I reached him in a second, my hand against his stomach. I ignored the cold feeling of the smoke curling around my fingers, biting back my tears as I closed my eyes and turned my attention to his energy. The fever burned at my prodding, melting away into cold darkness. My teeth sank into my lower lip as I forced myself not to recoil, to keep going, to slip into the endless depths. It felt like the icy surface of a lake cracking away beneath my feet, pulling me violently under—but it wasn’t water that rushed over my head. It was dirt.

I was buried, soil packed around me, worms in my eyes. I tripped into death and then tumbled further, somehow falling even as I was raised up, a neatly wrapped body. I was carried across the gravesite to a sheet-wrapped table, the smell of sterilising poultices arid in the air. There was a sponge on my skin, blessings on my brow.

To the King’s service, you go.

It was customary to bless stewards in that way, before they were buried.

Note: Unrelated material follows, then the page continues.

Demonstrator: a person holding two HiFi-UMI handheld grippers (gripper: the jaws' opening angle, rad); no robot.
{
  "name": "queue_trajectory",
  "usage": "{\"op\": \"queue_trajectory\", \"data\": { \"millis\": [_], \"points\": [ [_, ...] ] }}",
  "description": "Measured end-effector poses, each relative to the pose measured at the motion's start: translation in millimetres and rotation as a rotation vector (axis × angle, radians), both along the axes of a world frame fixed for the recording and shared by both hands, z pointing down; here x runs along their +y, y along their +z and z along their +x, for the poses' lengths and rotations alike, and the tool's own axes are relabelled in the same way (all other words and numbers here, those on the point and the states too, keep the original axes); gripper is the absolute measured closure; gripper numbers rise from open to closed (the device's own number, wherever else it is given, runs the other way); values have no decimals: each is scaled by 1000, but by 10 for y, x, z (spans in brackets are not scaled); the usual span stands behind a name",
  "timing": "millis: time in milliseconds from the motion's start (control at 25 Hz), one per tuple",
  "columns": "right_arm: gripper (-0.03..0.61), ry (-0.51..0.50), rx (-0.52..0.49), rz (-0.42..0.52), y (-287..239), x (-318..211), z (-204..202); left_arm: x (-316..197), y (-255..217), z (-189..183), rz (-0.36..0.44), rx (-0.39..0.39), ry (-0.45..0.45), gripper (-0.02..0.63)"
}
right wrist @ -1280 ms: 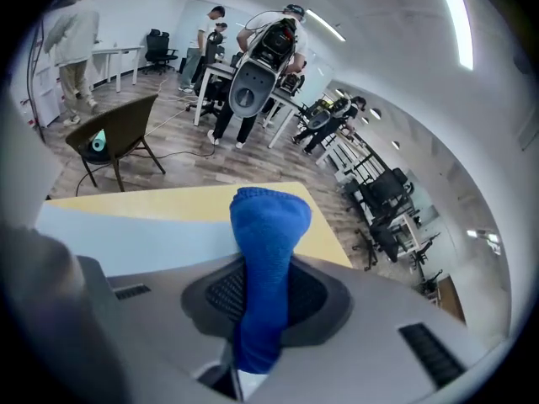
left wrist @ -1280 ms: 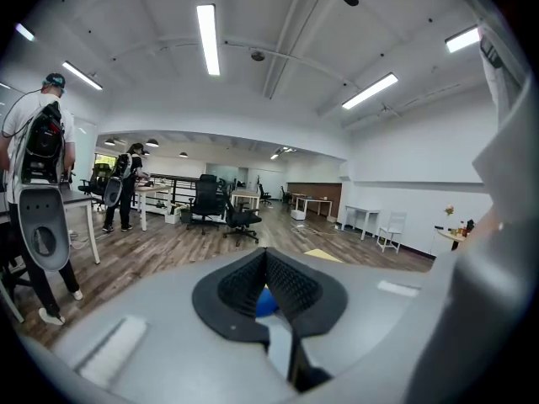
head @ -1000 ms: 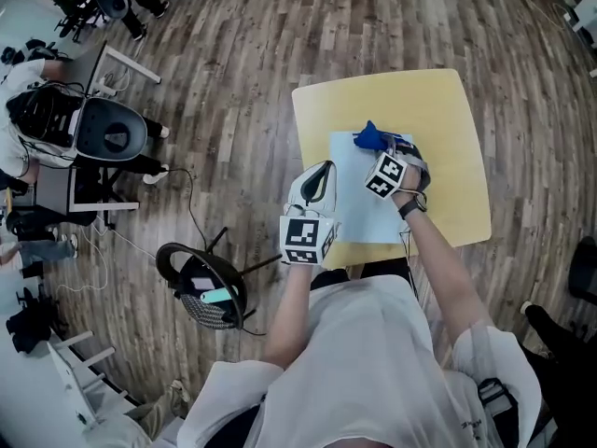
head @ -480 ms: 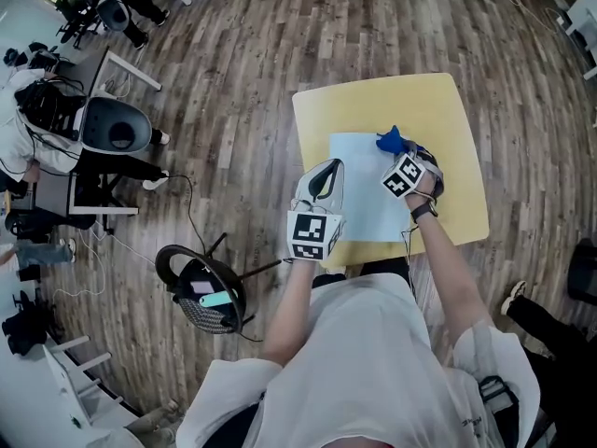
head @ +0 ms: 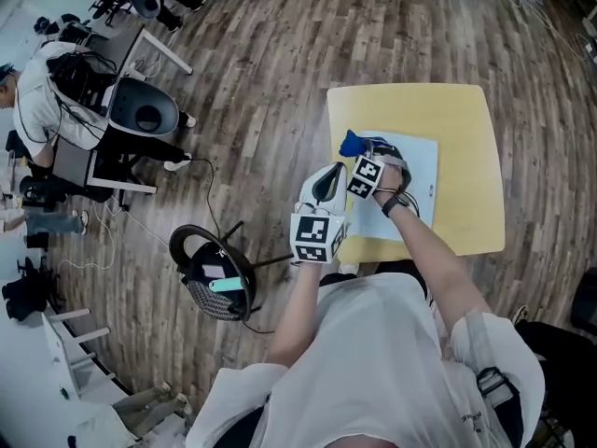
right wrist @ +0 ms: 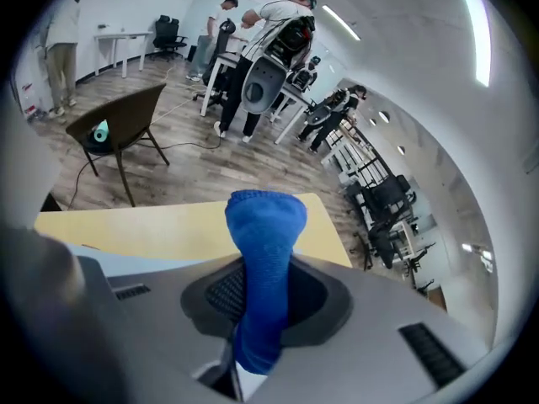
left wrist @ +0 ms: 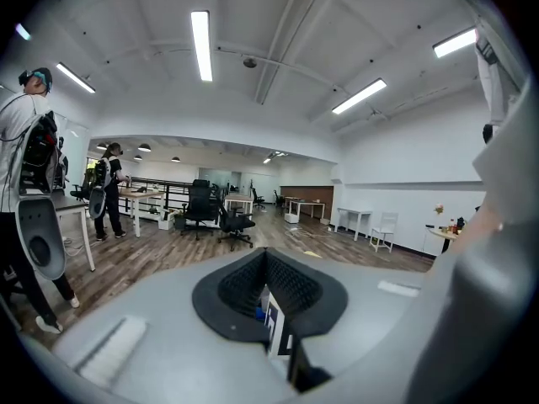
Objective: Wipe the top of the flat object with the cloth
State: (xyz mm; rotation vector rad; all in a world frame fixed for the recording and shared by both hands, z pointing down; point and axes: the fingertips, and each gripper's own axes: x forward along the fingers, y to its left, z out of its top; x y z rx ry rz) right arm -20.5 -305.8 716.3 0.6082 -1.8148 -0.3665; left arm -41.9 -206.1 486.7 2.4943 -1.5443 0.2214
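While the right hand-held gripper [head: 360, 155] [right wrist: 261, 310] keeps its jaws clamped on a bright blue knitted cloth [head: 353, 144] [right wrist: 263, 251], the free end of the cloth stands out past the fingertips at the far-left corner of a pale blue flat sheet [head: 415, 171]. The sheet lies on a square yellow bench [head: 457, 119], on its left half and reaching toward the near edge. Whether the cloth presses on the sheet cannot be told from the head view. The left hand-held gripper [head: 326, 180] [left wrist: 266, 280], its jaws drawn together with nothing between them, hangs just off the bench's left edge by the near-left corner, above the wood-plank floor [head: 261, 82]; its own view looks out across the open room toward the ceiling lights.
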Motion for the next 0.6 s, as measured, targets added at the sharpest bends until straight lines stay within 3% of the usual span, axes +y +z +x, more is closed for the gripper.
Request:
{"op": "queue_trajectory", "data": {
  "millis": [280,600],
  "points": [
    [500,89,3,39,35,-80,436,15,54,-28,4,2,19,611],
    [502,288,39,32,95,65,1619,13,49,440,18,19,138,611]
  ]
}}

I was moved again, falling down onto the ground. Booted feet walked around me, avoiding where I lay, crumpled. A face appeared above me: dusky skin, dark eyes, wavy hair pressed behind his ears, a strand falling over his forehead to tickle the bronze dots pierced along his left brow. I counted five of them before another face appeared. Green eyes whispering with seductive power. A mouth twisted in perpetually cruel amusement. Dark coppery hair, the top section loose, the sides drawn through small bronze rings to keep the strands tucked behind his ears.

“What secrets have you to tell us?” Vidrol whispered, his eyes lightening to a poisonous green, threaded with sunlight yellow and bright with power.